With county-by-county lockdowns and restrictions now part of the Government’s strategy of dealing with the ongoing Covid-19 pandemic, the latest wave of research from Core Research’s Covid-19 tracker shows that 67% of Irish adults believe that their county level is appropriate with just 22% of the opinion that their county should be on a higher level.
The latest tracker also highlights the cautious sentiment of the public and in particular, the cautious sentiment that prevails in much of the country with one in three people (35%) saying they are uncertain about whether Ireland can overcome the virus. While there are more people (40%) who are optimistic that we can overcome, this hopeful group has been in decline since June with 56% saying they are “very concerned or extremely concerned.” This is significantly from 39% in June but not has high as 68% in mid-April.
The research also notes that the Level 3 restriction of not being able to travel beyond your county would impact the most people (67% of population). The majority of young adults, under the age of 40, said they would be or are impacted by the closure of restaurants.
The majority of those aged over 40 are more likely to say home visits have the greatest impact on their life. “This would suggest that young adults have been meeting in controlled environments such as restaurants and pubs, and families and older adults have been having people visit their homes – both of which are now having to be more controlled and managed,” notes the Core research.
When it comes to a possible introduction of Level 4 restrictions, over 60% of the population believe the absolute closure of shops and no home visits would impact them, and the impact increases for those aged over 65, as they are reminded about ‘cocooning’ during the first wave.
The research also reveals a difference of opinion on whether or not individual citizens are adhering to all the social distancing and other guidelines with 23% uncertain if other people are doing their best to control Covid-19 but 33% disapprove of other people’s behaviour. Young women (under 40) are more likely to disapprove of the behaviours of other citizens.
“This group is concerned and worries about the activities and gatherings they see and hear about on the street or on social media.

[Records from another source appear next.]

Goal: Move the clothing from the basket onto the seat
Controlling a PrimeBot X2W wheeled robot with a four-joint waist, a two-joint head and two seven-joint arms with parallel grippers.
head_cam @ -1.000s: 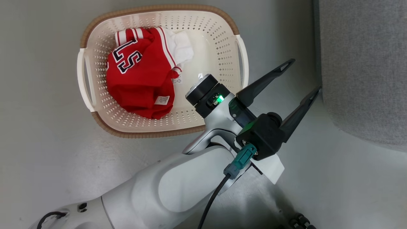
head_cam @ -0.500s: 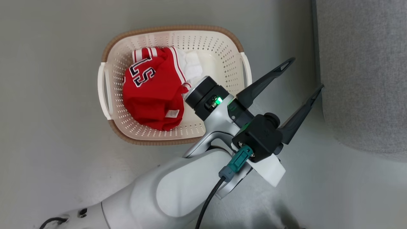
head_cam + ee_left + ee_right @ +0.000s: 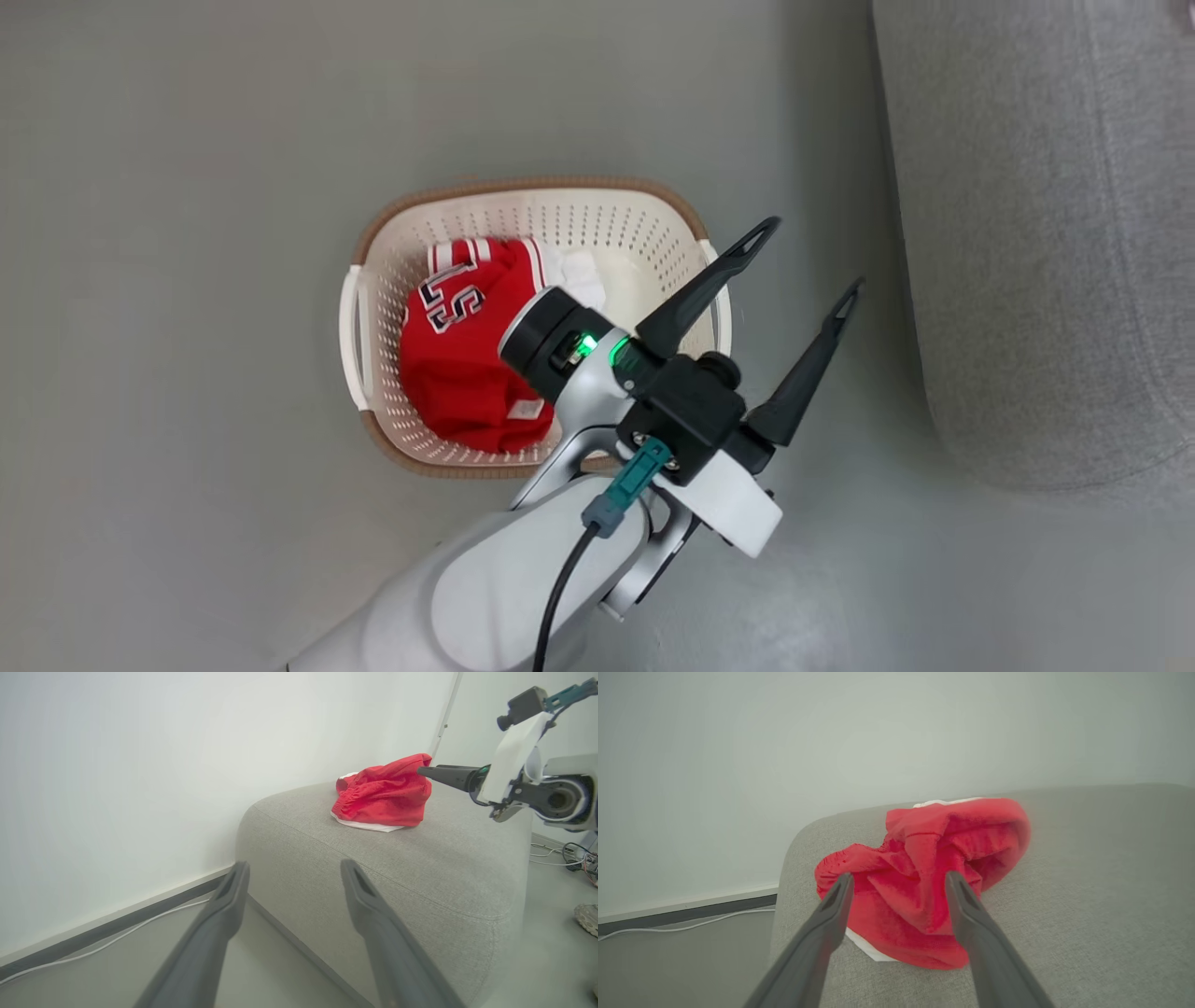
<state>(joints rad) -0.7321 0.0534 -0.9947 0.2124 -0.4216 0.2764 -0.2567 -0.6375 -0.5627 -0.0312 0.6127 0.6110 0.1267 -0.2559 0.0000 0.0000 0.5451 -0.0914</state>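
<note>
Camera farther back; basket [image 3: 485, 219] lengthwise left-right

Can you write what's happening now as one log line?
left gripper: open, empty | right gripper: open by red garment on sofa | jersey: in basket

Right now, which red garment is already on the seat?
The plain red garment with white trim, lying on the grey sofa. The numbered jersey is in the basket.
</note>
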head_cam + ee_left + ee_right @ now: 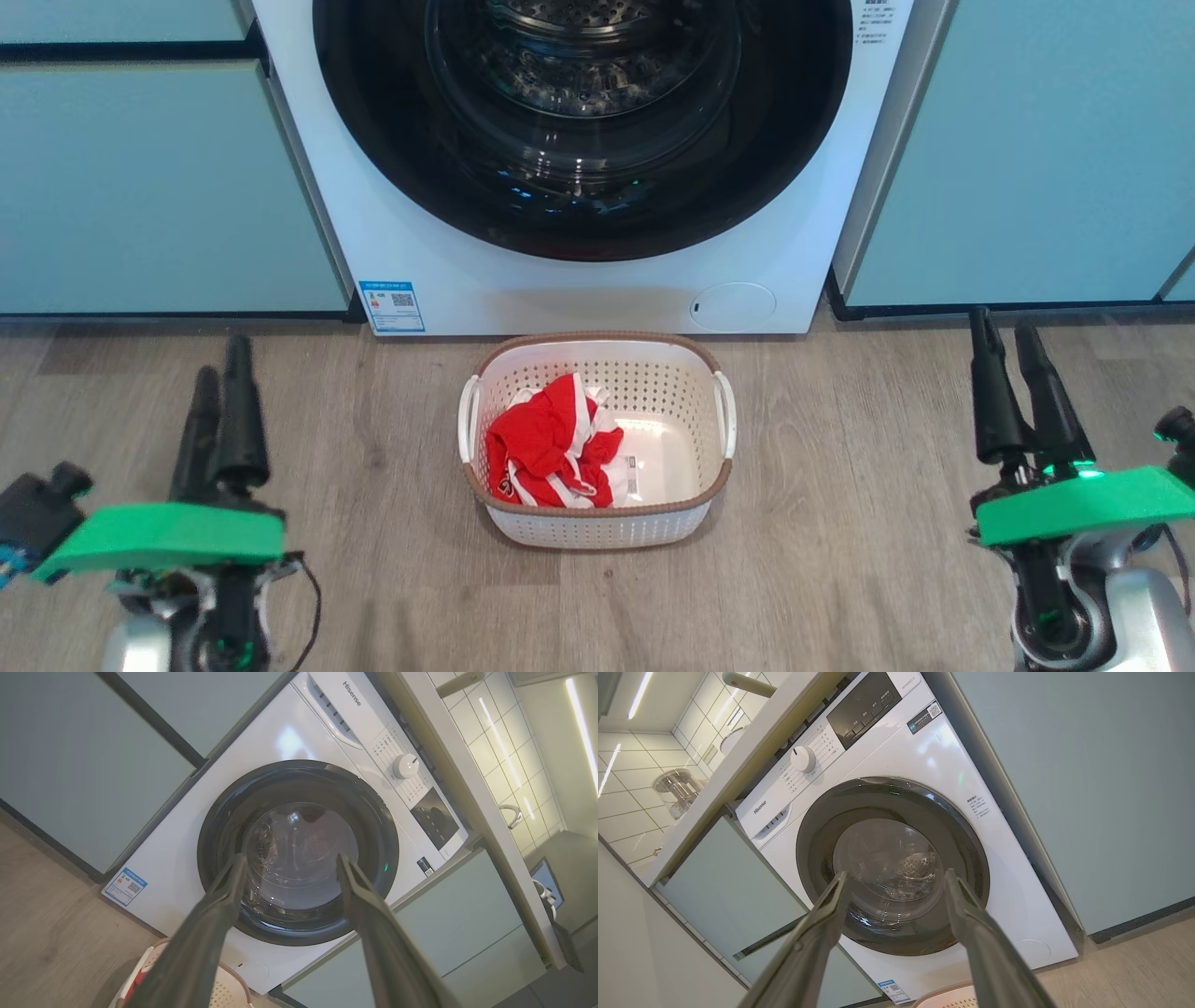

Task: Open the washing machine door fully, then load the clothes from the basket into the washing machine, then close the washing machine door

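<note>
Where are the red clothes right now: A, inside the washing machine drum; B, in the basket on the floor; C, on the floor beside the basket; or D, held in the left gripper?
B: the clothes lie bundled inside the basket, which stands on the floor in front of the washing machine, and the washing machine door is shut.

basket (597, 523): before washing machine (448, 252) | clothes (551, 448): in basket, left side | cabinets (149, 187): flanking washing machine
</note>
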Controlling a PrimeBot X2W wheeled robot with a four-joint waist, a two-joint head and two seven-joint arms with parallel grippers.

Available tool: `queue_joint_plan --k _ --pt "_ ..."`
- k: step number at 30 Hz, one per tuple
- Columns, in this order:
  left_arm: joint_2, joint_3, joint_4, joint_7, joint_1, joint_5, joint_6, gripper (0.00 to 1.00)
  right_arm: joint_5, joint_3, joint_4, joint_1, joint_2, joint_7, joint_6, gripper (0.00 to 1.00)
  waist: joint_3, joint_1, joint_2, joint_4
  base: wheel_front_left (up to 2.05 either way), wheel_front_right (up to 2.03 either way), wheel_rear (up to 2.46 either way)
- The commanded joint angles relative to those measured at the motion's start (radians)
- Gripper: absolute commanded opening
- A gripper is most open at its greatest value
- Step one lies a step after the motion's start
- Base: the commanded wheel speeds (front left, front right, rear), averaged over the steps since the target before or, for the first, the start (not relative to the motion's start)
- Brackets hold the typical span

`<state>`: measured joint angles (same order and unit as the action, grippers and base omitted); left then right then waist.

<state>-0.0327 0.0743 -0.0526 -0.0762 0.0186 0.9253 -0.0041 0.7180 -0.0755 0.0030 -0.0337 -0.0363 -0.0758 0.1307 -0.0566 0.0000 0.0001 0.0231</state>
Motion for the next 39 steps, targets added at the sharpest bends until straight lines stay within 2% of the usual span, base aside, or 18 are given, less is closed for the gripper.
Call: queue_joint_plan --k 1,9,18,30,39 --pt "-0.011 0.013 -0.047 -0.012 0.039 -0.020 0.003 1.00 -0.024 0.016 -0.048 -0.056 -0.011 -0.011 0.000 1.00 0.000 0.0000 -0.0001 0.000 0.00 0.00 0.00" --pt "-0.012 -0.085 -0.106 -0.038 0.036 -0.227 0.040 1.00 -0.189 0.046 -0.068 -0.048 -0.011 -0.037 0.000 1.00 -0.001 0.0000 -0.0001 -0.004 0.00 0.00 0.00" --pt "-0.014 -0.166 -0.096 -0.062 0.027 -0.388 0.074 1.00 -0.313 0.062 -0.039 -0.037 -0.012 -0.061 0.000 1.00 -0.006 0.0000 -0.0001 -0.005 0.00 0.00 0.00" --pt "-0.033 -0.243 0.062 -0.100 -0.001 -0.542 0.104 1.00 -0.329 0.062 0.127 -0.016 -0.012 -0.099 0.000 1.00 -0.025 0.0000 -0.0001 -0.009 0.00 0.00 0.00" --pt "-0.042 -0.277 0.062 -0.126 0.006 -0.668 0.152 1.00 -0.416 0.058 0.182 -0.035 -0.013 -0.126 0.000 1.00 -0.028 0.0000 -0.0001 -0.011 0.00 0.00 0.00"
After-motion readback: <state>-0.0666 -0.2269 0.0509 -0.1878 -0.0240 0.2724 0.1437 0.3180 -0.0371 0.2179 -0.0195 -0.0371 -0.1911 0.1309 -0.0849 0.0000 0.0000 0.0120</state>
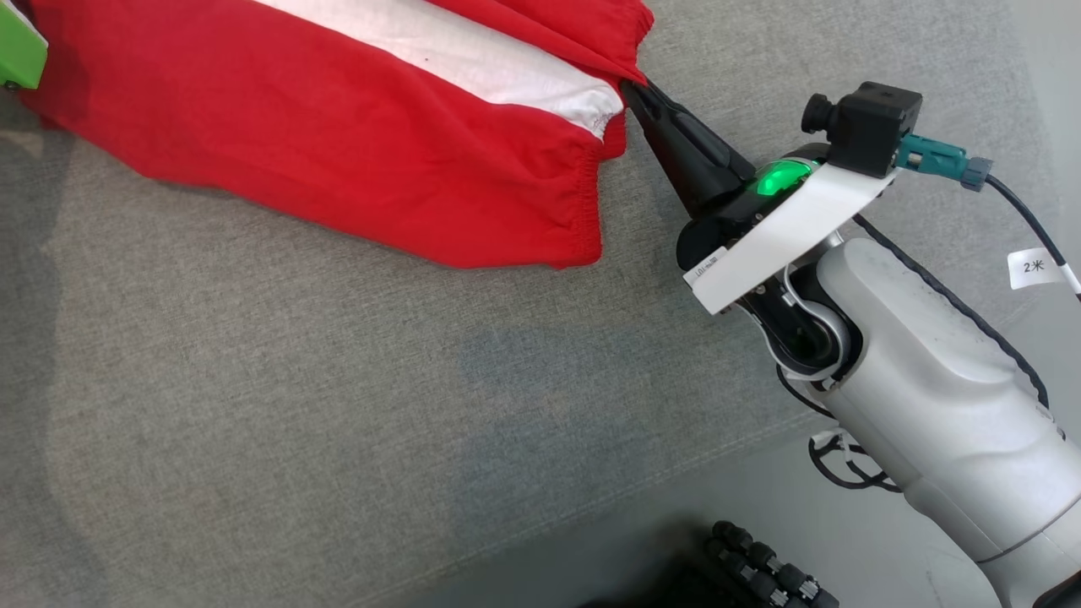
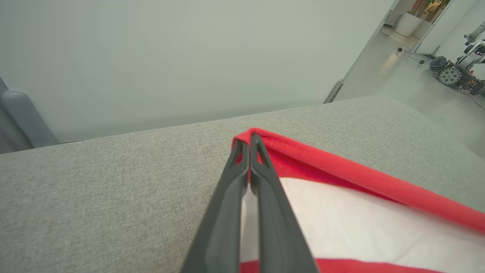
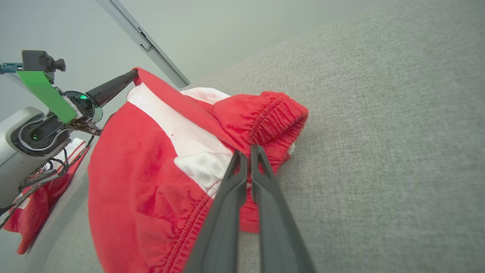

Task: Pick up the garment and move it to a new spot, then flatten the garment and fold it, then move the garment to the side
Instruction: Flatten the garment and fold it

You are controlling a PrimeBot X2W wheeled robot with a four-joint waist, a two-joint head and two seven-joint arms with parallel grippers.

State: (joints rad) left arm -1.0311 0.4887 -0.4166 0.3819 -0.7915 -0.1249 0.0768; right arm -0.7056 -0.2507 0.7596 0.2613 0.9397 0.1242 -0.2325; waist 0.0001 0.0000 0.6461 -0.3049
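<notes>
You had the right gripper (image 1: pixel 635 91) clamped on the elastic hem (image 1: pixel 589 194) of the red-and-white garment (image 1: pixel 338 127), the left gripper (image 2: pixel 250 141) clamped on its opposite corner, its length running between them.

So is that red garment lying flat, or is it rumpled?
Rumpled, not flat. The garment humps up in wrinkles, its elastic cuff bunched, with the left gripper and the right gripper each shut on an edge.
</notes>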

This group is more likely to support NPHET – which has seen their approval increase to 69% of the population, compared to 54% of the people approving of the Government’s handling,” the research says.
The smaller proportion of the group that does not approve of NPHET’s handling (15%), according to the research, tend to be young men who are unable to work from home, or who have lost work because of the pandemic restrictions. When Ireland re-opened in June, social cohesion was at a high – 76% of people believed the population were handling the situation well.
“There is now a fragmentation of how people are impacted, and it will be necessary that organisations and authorities respond to this,” says Core.
When it comes to what companies are doing, the research shows that only 38% of people believe they are actually helping. At the start of the pandemic, 65% of people believed companies were handling the situation well, supporting those who needed help in the initial wave of COVID-19. There were plenty of examples of companies contributing to support frontline workers, citizens and their own customers, however this good-will has declined.
“There is now an opportunity, as we live with COVID-19 to build in empathic marketing plans to support people with the uncertainty we currently live with. The Core Emotional tracker shows that happiness remains to be the number one emotion experienced on a daily basis, but stress and worry are growing in influence in people’s everyday lives,” the research concludes.